Required action: Images are not part of the copy; write out the rest of the data exactly as given.

─── Dataset excerpt

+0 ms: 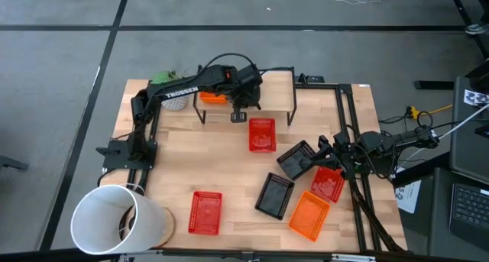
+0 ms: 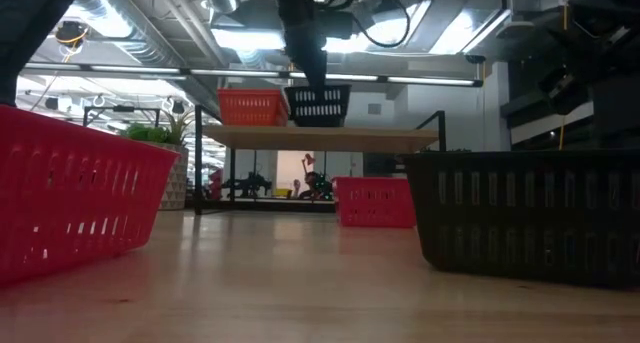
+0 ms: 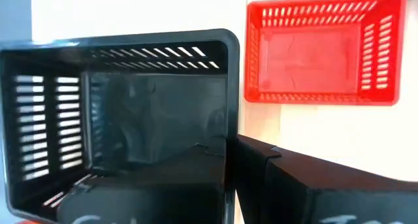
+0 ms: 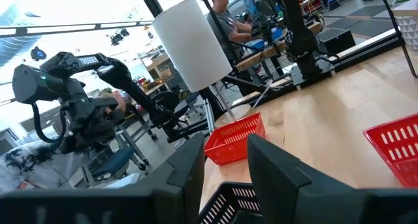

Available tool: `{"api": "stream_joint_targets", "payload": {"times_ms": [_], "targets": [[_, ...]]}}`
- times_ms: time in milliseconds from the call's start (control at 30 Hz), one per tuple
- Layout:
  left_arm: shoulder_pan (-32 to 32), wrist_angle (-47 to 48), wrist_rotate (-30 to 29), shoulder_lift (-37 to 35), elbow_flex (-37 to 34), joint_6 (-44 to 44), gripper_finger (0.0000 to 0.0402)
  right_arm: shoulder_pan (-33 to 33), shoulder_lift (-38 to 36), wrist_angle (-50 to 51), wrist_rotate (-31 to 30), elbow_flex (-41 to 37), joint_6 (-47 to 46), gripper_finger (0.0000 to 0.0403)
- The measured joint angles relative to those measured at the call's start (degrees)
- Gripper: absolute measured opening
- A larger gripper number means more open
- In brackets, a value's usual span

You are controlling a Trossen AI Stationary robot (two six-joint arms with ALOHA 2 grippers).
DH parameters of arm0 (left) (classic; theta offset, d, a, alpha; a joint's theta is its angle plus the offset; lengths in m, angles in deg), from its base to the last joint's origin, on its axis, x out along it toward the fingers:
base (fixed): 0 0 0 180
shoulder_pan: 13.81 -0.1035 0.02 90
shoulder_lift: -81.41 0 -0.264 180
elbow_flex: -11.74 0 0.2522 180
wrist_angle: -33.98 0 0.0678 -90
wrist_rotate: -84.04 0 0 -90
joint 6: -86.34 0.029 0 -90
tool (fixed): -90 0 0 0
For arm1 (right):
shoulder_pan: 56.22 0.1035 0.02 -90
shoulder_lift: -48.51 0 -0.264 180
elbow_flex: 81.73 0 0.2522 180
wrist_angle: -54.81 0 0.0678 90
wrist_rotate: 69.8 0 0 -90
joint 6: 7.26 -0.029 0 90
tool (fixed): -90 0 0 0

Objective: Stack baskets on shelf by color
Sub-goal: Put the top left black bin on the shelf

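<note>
My left gripper [image 1: 238, 109] sits at the upper centre of the high view, over the shelf [image 1: 279, 85], fingers closed on the wall of a black basket [image 3: 117, 119]; the low view shows that basket [image 2: 318, 104] just above or on the shelf board, I cannot tell which, beside an orange basket [image 2: 252, 107] standing on the board's left part. The black basket is empty in my left wrist view. Below the shelf in the high view lies an empty red basket [image 1: 262, 134] on the wooden table [image 1: 191, 155]. A second red basket [image 1: 205, 212] lies at lower centre-left. At centre-right a cluster: a tilted black basket [image 1: 296, 160], another black basket [image 1: 274, 195], a red basket [image 1: 328, 183] and an orange basket [image 1: 309, 215], close together, some touching. My right gripper [image 1: 327, 149] rests at the right edge of that cluster, fingers parted, holding nothing. A white bucket [image 1: 114, 220] lies on its side at the lower left corner. A plant [image 1: 172, 77] stands at the upper left table corner, beside the shelf. Grey floor surrounds the table. The table's middle and left are open board. In the right wrist view a person sits at a desk in the background.
</note>
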Motion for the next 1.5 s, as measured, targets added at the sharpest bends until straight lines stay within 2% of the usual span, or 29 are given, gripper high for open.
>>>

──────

Reply:
+0 ms: 
+0 ms: 
+0 ms: 
+0 ms: 

Available tool: `{"api": "stream_joint_targets", "payload": {"times_ms": [_], "targets": [[_, ...]]}}`
- times_ms: time in milliseconds from the call's start (control at 30 Hz), one per tuple
- Layout:
  left_arm: shoulder_pan (-32 to 32), wrist_angle (-47 to 48), wrist_rotate (-30 to 29), shoulder_lift (-37 to 35), elbow_flex (-37 to 34), joint_6 (-44 to 44), gripper_finger (0.0000 to 0.0402)
  right_arm: shoulder_pan (-33 to 33), shoulder_lift (-38 to 36), wrist_angle (-50 to 51), wrist_rotate (-31 to 30), elbow_flex (-41 to 37), joint_6 (-47 to 46), gripper_finger (0.0000 to 0.0403)
- The measured joint angles relative to those measured at the call's start (degrees)
- Gripper: absolute measured opening
- A larger gripper number means more open
- In brackets, a value's usual span

You are controlling a Trossen AI Stationary robot (two six-joint arms with ALOHA 2 grippers).
DH parameters of arm0 (left) (classic; theta offset, d, a, alpha; a joint's theta is its angle plus the offset; lengths in m, angles in deg), from its base to the last joint's origin, on its axis, x out along it toward the fingers:
base (fixed): 0 0 0 180
shoulder_pan: 13.81 -0.1035 0.02 90
shoulder_lift: -81.41 0 -0.264 180
elbow_flex: -11.74 0 0.2522 180
wrist_angle: -33.98 0 0.0678 -90
wrist_rotate: -84.04 0 0 -90
joint 6: -86.34 0.029 0 -90
tool (fixed): -90 0 0 0
For arm1 (right):
shoulder_pan: 56.22 0.1035 0.02 -90
shoulder_lift: -48.51 0 -0.264 180
elbow_flex: 81.73 0 0.2522 180
wrist_angle: -54.81 0 0.0678 90
wrist_rotate: 69.8 0 0 -90
joint 6: 7.26 -0.029 0 90
tool (fixed): -90 0 0 0

Objective: Stack baskets on shelf by color
Sub-goal: Put the top left black bin on the shelf

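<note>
My left gripper [image 1: 238, 109] sits at the upper centre of the high view, over the shelf [image 1: 279, 85], fingers closed on the wall of a black basket [image 3: 117, 119]; the low view shows that basket [image 2: 318, 104] just above or on the shelf board, I cannot tell which, beside an orange basket [image 2: 252, 107] standing on the board's left part. The black basket is empty in my left wrist view. Below the shelf in the high view lies an empty red basket [image 1: 262, 134] on the wooden table [image 1: 191, 155]. A second red basket [image 1: 205, 212] lies at lower centre-left. At centre-right a cluster: a tilted black basket [image 1: 296, 160], another black basket [image 1: 274, 195], a red basket [image 1: 328, 183] and an orange basket [image 1: 309, 215], close together, some touching. My right gripper [image 1: 327, 149] rests at the right edge of that cluster, fingers parted, holding nothing. A white bucket [image 1: 114, 220] lies on its side at the lower left corner. A plant [image 1: 172, 77] stands at the upper left table corner, beside the shelf. Grey floor surrounds the table. The table's middle and left are open board. In the right wrist view a person sits at a desk in the background.
</note>
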Motion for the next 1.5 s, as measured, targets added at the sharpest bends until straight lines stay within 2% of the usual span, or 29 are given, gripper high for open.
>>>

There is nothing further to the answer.